Clinical Reality (Glaucoma Symptoms — What’s Not Always Obvious)

  • Most glaucoma has no early symptoms
    Patients often expect pain, redness, or blurring — but early disease is typically silent.
  • Vision loss starts in the periphery, not the centre
    Patients retain reading vision while slowly losing side vision, so the problem goes unnoticed.
  • The brain compensates remarkably well
    Missing visual fields are “filled in,” delaying awareness of damage.
  • Symptoms appear late — when damage is irreversible
    By the time patients notice constricted vision, significant optic nerve loss has often already occurred.
  • Normal daily functioning gives false reassurance
    Driving, reading, and screen use may remain intact despite progressive field loss.
  • Acute symptoms are the exception, not the rule
    Sudden pain/redness occurs only in specific types like angle-closure glaucoma — not the common forms.

Why Early Glaucoma Has No Symptoms

The optic nerve carries visual information from your eye to your brain. Glaucoma damages this nerve slowly and silently. In the early stages, the brain compensates for the loss. It fills in gaps. It adjusts. The result is that early glaucoma symptoms go unnoticed even as nerve fibres die in significant numbers.

Peripheral vision is the first casualty. Central vision, the part you use to read and recognise faces, stays intact until late in the disease. Most people do not notice peripheral vision loss until 40% or more of their optic nerve is already damaged. By that point, the window for preventing serious disability has narrowed considerably.

This is why glaucoma no symptoms early is not a reassuring finding. It is a clinical trap.

Who Faces the Highest Glaucoma Risk Factors

Detecting glaucoma early depends on knowing who needs to be checked. Certain groups carry significantly higher glaucoma risk factors and must not wait for symptoms before seeking an eye examination.

Age is the single strongest risk factor. The risk of glaucoma rises sharply after 40 and continues to increase with each decade. A family history of glaucoma raises your personal risk by four to nine times. Indians carry a specific and underappreciated vulnerability. Primary angle closure glaucoma, a particularly aggressive form of the disease, is far more common in Indian eyes than in European populations. If you are Indian, over 40, and have never had your eye pressure and optic nerve checked, you are taking a risk you may not be aware of.

Elevated intraocular pressure is the most treatable glaucoma risk factor. High myopia, diabetes, a history of eye injury, prolonged steroid use, and thin corneas all increase risk further. None of these conditions cause early glaucoma symptoms that you would notice at home. All of them are detectable on clinical examination.
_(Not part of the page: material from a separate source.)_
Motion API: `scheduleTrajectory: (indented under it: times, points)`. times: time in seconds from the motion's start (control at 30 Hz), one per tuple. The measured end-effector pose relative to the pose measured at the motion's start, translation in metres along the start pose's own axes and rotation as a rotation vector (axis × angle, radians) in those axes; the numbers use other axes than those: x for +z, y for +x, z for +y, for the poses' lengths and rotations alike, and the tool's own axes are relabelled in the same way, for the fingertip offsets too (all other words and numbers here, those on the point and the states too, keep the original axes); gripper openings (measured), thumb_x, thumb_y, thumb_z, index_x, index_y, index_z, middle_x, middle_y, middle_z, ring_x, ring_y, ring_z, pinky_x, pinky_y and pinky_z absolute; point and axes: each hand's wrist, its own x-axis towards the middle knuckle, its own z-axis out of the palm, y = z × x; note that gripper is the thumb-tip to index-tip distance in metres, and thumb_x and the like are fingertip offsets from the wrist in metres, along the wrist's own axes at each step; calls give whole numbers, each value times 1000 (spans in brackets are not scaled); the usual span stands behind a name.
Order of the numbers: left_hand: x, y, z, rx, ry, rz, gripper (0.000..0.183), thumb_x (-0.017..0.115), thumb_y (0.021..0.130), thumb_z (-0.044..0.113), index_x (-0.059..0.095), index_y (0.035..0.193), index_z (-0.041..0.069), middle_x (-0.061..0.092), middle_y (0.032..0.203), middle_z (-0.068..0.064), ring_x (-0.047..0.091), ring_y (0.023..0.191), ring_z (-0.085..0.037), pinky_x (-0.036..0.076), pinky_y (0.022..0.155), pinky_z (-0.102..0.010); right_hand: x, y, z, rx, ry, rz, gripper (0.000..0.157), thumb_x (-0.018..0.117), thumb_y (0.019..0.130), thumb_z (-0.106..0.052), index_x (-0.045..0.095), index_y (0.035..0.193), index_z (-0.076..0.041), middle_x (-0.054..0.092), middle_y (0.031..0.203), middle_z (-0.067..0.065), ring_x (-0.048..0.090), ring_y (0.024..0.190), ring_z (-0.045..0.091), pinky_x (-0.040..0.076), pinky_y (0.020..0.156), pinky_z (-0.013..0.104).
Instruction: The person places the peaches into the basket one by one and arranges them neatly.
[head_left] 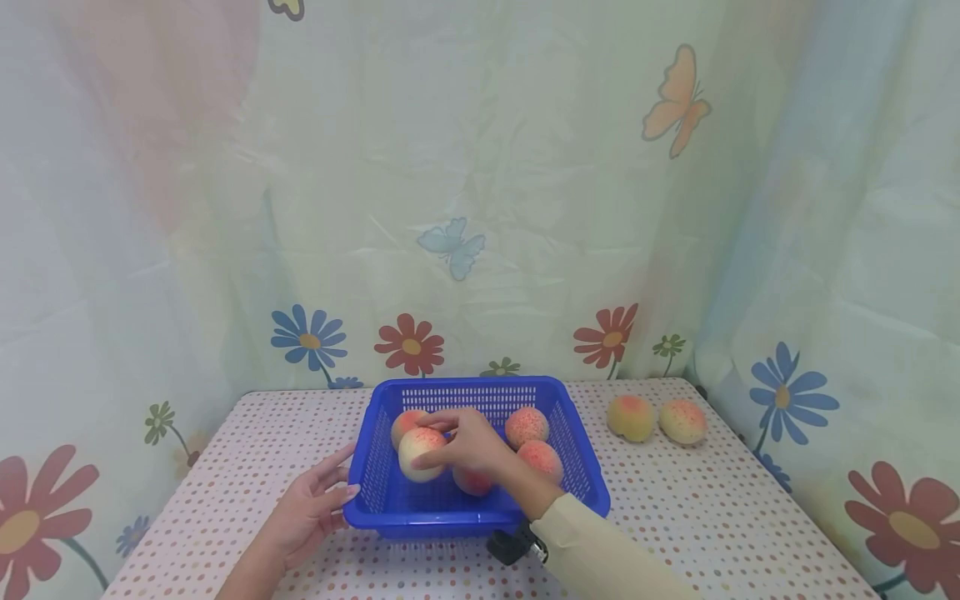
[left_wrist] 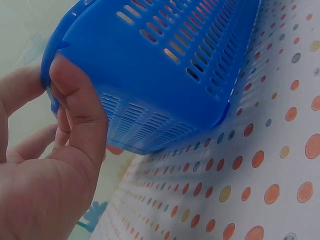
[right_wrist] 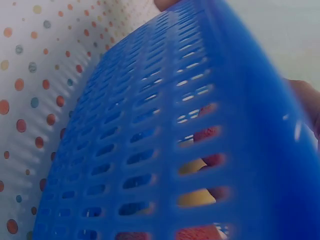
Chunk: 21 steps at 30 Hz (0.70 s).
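Observation:
A blue plastic basket [head_left: 480, 521] with slotted walls stands on the table and holds several peaches. My left hand [head_left: 311, 504] is at its left side; in the left wrist view, thumb and fingers pinch the rim [left_wrist: 50, 55] near a corner. Inside the basket, my right hand [head_left: 476, 450] grips a pale peach with a red blush [head_left: 420, 457] between thumb and fingers. Behind that one sits an orange-pink peach [head_left: 407, 422]. A red peach [head_left: 472, 482] is partly hidden below the right hand. Two speckled peaches, one farther back [head_left: 527, 427], lie at the right. The basket wall [right_wrist: 145, 130] mostly blocks the right wrist view.
Two more peaches, a yellowish one [head_left: 630, 419] and a paler one [head_left: 682, 422], lie on the dotted tablecloth [head_left: 675, 500] to the basket's right. A curtain [head_left: 480, 167] printed with flowers and butterflies hangs behind the table and along both sides.

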Motion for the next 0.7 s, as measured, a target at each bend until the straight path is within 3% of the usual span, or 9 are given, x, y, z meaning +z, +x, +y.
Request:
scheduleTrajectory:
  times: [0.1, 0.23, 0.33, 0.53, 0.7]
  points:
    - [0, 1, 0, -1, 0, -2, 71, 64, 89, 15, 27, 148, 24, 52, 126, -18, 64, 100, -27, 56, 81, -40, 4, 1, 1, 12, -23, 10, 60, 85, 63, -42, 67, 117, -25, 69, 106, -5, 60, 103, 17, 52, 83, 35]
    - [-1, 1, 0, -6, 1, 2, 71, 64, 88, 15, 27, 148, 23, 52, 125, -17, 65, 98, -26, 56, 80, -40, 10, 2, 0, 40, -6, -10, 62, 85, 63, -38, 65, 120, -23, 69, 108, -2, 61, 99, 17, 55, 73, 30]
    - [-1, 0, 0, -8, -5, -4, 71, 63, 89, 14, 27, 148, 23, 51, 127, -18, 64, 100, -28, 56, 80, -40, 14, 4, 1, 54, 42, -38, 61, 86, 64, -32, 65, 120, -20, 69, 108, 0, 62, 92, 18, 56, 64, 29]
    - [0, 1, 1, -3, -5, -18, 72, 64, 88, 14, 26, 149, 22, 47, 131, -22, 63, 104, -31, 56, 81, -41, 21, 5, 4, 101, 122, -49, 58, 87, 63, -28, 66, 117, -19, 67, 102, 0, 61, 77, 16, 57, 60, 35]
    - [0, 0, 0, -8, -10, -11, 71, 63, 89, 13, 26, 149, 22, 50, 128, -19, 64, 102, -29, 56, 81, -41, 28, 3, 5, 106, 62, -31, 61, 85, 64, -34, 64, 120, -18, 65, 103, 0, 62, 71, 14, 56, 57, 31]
What Symptoms of Glaucoma in Adults Actually Look Like

In most cases, symptoms of glaucoma in adults do not exist in the early and middle stages. The disease is symptom-free until it is advanced. This is the defining feature of open angle glaucoma, which accounts for the majority of cases.

The exception is acute angle closure glaucoma. This is a medical emergency. Patients experience sudden severe eye pain, headache, nausea, vomiting, and blurred vision with coloured haloes around lights. If you experience these symptoms, seek emergency care immediately. This is not the silent form of the disease. It is the rare form that does announce itself. And it demands same-day treatment.

For the vast majority of glaucoma patients, however, symptoms of glaucoma in adults only appear after substantial vision loss. Tunnel vision, difficulty navigating in dim light, and needing to turn the head to see things that should be in peripheral view are late signs. Waiting for these signs means waiting too long.

Can You Check Signs of Glaucoma Early at Home?

Patients often ask whether they can check signs of glaucoma early at home. The answer is limited but worth understanding. You cannot measure your own intraocular pressure accurately. You cannot examine your own optic nerve. You cannot reliably detect peripheral field defects through self-assessment.

What you can do is observe. Cover each eye alternately and check whether your central vision looks clear and undistorted. Notice whether you are bumping into things, misjudging kerbs, or struggling in low light. Ask yourself whether reading has become harder, or whether driving feels less certain than it once did. These observations are not symptoms of glaucoma at home in a diagnostic sense. But they are reasons to make an appointment.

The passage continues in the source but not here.